Pescare Show, la recente fiera di Rimini della pesca e della nautica, ha sollevato una questione da sempre dibattuta e evidentemente mai risolta. Una questione nata in seno alle organizzazioni e trasformata in incongruenza dalle aziende di maggior peso. Il dilemma riguarda l’opportunità di liberare la vendita al dettaglio, in un contesto in cui si preferirebbe avere un confronto sereno e pacifico col dettagliante, senza la presenza ingombrante e rumorosa del visitatore, considerato evidentemente, un elemento di disturbo. Legittima esigenza, dico io, ma fino a che punto ricevibile? Fino a che punto sta al passo dei tempi? Oggi, rispetto a vent’anni fa, è tutto più dinamico, veloce. Fai un click e acquisti direttamente dal produttore, qualunque oggetto, perfino le automobili. Addirittura prenoti in rete un bene che ancora non è in commercio. Arriverà... Di per sé la fiera nasce come un punto d’incontro, tra compratore e venditore. Un appuntamento annuale, biennale o di periodicità diversa, comunque cucita sulle capacità di rinnovamento del prodotto. Ma queste sono le origini. A Rimini ogni visitatore ha pagato il biglietto d’ingresso con la speranza di vedere le anteprime ma anche e soprattutto di rientrare a casa col suo regalo sottobraccio, anche se forse non era l’affare in cui aveva sperato.

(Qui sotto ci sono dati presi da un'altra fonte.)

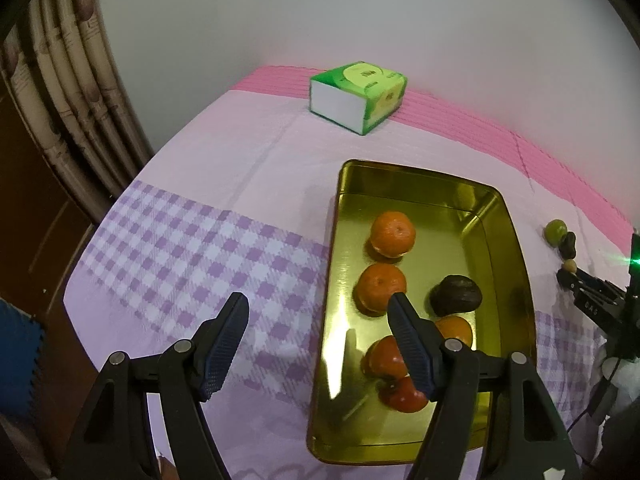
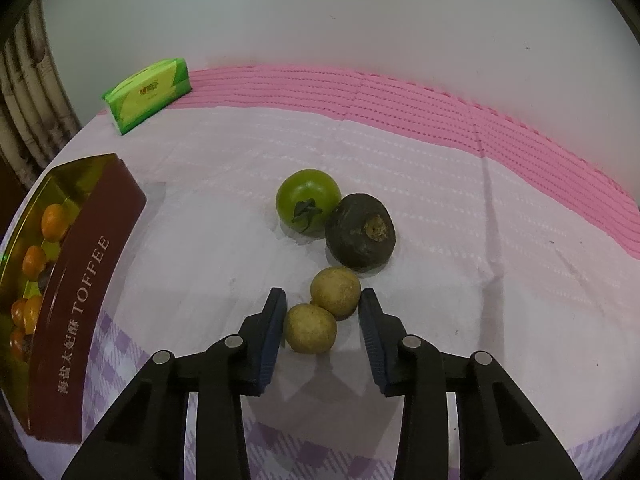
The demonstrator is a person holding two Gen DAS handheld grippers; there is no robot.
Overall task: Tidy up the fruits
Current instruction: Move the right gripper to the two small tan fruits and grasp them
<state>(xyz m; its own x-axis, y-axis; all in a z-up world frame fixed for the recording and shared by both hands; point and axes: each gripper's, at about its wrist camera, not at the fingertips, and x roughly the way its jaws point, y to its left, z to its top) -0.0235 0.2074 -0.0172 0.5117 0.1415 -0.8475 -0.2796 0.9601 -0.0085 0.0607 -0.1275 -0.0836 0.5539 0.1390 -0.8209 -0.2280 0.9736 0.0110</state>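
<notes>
A gold tin tray (image 1: 516,264) holds several oranges (image 1: 393,236), a dark brown fruit (image 1: 456,295) and a red fruit (image 1: 404,394). My left gripper (image 1: 318,306) is open and empty, over the tray's left rim. In the right wrist view my right gripper (image 2: 323,300) is open, its fingers on either side of two small tan fruits (image 2: 311,329) on the cloth, not closed on them. Beyond them lie a green tomato-like fruit (image 2: 308,200) and a dark round fruit (image 2: 360,231). The tray's red "TOFFEE" side (image 2: 84,300) shows at left.
A green tissue box (image 1: 358,96) stands at the back of the table near the wall. The cloth is pink at the back and purple-checked in front. A curtain (image 1: 68,92) hangs at the left. The right gripper (image 1: 592,300) shows at the left view's right edge.
</notes>
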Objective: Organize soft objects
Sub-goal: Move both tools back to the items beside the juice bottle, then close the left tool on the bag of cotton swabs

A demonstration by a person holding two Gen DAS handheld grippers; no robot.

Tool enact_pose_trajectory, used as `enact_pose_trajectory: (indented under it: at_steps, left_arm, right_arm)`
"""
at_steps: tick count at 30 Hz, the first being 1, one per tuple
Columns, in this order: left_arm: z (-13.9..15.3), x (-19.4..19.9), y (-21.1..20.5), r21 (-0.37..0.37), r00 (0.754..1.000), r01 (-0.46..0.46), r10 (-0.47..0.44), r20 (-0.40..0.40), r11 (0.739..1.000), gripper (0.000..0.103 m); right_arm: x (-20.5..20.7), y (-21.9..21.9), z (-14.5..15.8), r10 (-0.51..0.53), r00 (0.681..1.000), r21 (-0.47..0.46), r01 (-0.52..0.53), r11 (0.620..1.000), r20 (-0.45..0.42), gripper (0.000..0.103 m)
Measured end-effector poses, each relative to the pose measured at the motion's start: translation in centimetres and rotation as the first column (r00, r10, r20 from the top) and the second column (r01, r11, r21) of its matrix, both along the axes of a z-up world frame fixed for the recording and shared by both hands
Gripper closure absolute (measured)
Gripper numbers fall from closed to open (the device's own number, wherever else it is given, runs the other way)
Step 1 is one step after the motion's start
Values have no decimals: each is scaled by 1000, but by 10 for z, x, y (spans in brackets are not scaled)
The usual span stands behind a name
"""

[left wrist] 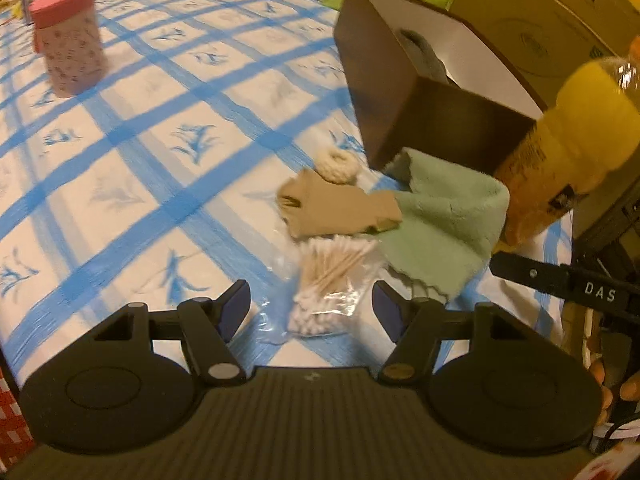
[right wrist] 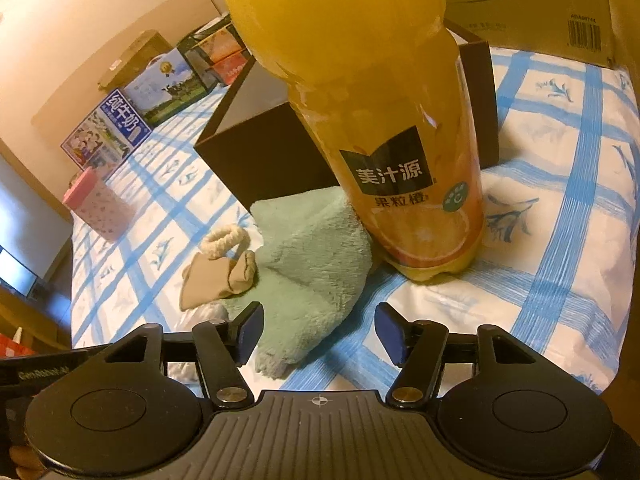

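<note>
Left wrist view: left tongs point(left wrist: 311, 308) spread, empty, above a bag of cotton swabs point(left wrist: 328, 280) near the table's right edge. Right tongs point(right wrist: 319, 334) spread, empty, over the green cloth point(right wrist: 316, 248). Cloth lies against the juice bottle point(right wrist: 384, 152), in front of the dark box point(right wrist: 264, 160); tan sock point(right wrist: 216, 280) and scrunchie point(right wrist: 222, 240) just beside. Risk: tugging the cloth likely topples the bottle; swab bag looks slippery.

Dim, warm yellowish light, soft shadows, slight motion blur throughout, and strong fisheye bending with dark corners.

Beige wall point(right wrist: 100, 20), blue-checked tablecloth point(left wrist: 160, 128)
</note>
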State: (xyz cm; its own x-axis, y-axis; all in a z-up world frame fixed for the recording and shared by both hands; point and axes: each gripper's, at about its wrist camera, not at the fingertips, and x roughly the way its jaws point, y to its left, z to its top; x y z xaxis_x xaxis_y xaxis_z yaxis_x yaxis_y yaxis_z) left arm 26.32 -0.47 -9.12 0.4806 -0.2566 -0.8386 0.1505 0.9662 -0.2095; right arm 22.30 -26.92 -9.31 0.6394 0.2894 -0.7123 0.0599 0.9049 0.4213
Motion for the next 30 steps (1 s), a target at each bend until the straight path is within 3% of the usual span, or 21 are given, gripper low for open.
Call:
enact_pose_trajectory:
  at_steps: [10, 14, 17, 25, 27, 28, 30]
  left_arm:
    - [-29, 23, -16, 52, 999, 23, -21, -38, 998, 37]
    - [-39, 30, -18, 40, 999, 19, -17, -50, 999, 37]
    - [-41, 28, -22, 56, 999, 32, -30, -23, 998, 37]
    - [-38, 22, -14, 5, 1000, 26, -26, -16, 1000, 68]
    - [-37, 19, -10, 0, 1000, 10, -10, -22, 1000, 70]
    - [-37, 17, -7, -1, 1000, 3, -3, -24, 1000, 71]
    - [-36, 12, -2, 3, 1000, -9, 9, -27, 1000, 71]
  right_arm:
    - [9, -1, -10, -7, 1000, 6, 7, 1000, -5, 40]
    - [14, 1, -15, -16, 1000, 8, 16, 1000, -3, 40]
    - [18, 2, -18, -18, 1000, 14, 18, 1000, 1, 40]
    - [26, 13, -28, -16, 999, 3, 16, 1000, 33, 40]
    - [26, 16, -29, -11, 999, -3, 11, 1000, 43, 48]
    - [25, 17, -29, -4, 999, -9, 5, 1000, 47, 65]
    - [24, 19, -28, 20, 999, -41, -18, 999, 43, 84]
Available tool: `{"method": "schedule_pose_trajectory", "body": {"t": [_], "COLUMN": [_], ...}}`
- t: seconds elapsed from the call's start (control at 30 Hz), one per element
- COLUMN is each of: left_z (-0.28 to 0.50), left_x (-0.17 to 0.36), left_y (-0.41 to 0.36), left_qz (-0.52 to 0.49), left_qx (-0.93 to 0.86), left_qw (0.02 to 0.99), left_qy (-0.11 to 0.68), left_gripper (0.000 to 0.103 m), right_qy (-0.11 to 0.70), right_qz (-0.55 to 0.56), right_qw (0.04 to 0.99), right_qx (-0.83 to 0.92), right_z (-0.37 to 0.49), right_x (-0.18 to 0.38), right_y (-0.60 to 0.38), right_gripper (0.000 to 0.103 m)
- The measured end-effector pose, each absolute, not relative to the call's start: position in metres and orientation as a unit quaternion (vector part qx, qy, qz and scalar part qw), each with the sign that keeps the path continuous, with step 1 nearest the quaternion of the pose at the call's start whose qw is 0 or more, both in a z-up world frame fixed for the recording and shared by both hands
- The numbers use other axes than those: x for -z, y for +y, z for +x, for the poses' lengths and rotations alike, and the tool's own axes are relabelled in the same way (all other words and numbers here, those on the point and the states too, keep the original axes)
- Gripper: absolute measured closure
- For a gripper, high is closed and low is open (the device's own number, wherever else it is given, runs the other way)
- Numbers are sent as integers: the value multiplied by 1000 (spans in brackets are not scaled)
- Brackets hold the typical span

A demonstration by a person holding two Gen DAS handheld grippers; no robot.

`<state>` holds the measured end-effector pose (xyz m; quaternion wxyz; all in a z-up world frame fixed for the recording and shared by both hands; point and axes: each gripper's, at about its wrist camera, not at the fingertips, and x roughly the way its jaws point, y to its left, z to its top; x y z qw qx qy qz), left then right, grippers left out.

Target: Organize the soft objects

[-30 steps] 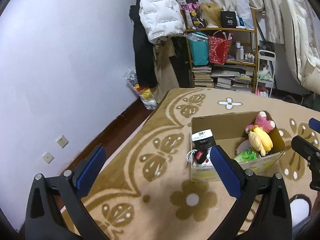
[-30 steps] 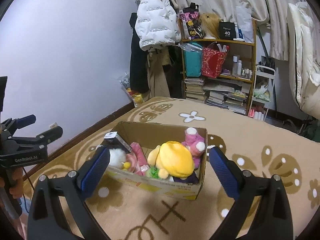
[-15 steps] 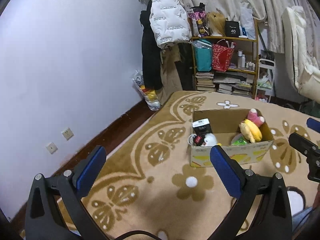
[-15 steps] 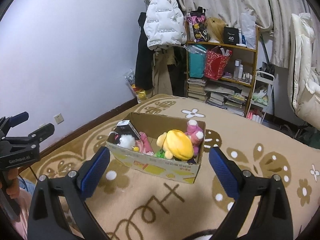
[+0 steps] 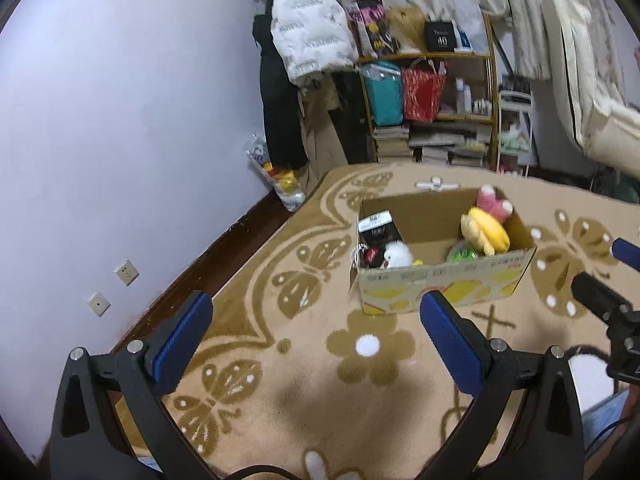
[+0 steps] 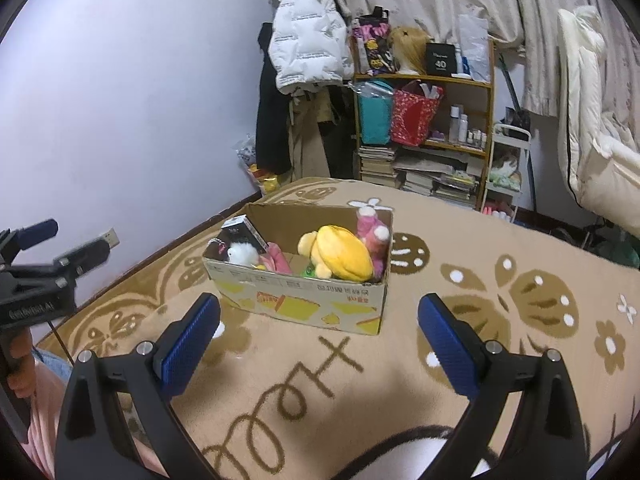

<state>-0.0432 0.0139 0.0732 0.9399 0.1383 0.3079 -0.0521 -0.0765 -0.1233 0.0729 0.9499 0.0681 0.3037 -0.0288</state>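
An open cardboard box (image 5: 444,284) (image 6: 300,300) stands on the tan patterned carpet. Inside lie a yellow plush (image 5: 486,232) (image 6: 340,254), a pink plush (image 5: 494,206) (image 6: 372,232), a white fluffy toy (image 5: 398,254) (image 6: 242,252), a green item (image 5: 462,252) and a small black box (image 5: 378,230) (image 6: 242,234). My left gripper (image 5: 316,336) hangs open above the carpet, short of the box, with nothing between its blue pads. My right gripper (image 6: 318,334) is open too, nearer than the box front, and holds nothing. The right gripper's tips (image 5: 600,292) show at the left wrist view's right edge.
A wooden shelf (image 6: 424,136) with bags, books and bottles stands against the far wall, beside hanging coats (image 6: 308,52). A lilac wall (image 5: 120,140) with sockets runs along the left. White bedding (image 6: 592,128) rises at the right. The person's hand (image 6: 18,372) holds the left gripper.
Both grippers have drawn back and up from the box, which now looks smaller and farther off. Both stay open and hold nothing.
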Motion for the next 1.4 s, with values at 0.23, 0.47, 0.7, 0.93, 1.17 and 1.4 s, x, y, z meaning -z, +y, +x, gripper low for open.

La fiera riveste diversi significati che ognuno legge secondo il proprio codice, sia esso espositore o visitatore. Quindi si tratta di un evento sempre e innanzitutto positivo che oggi più che mai suggerisce una riflessione sulle convinzioni e sulle opportunità, anche a costo di tapparsi il naso per una presenza non gradita.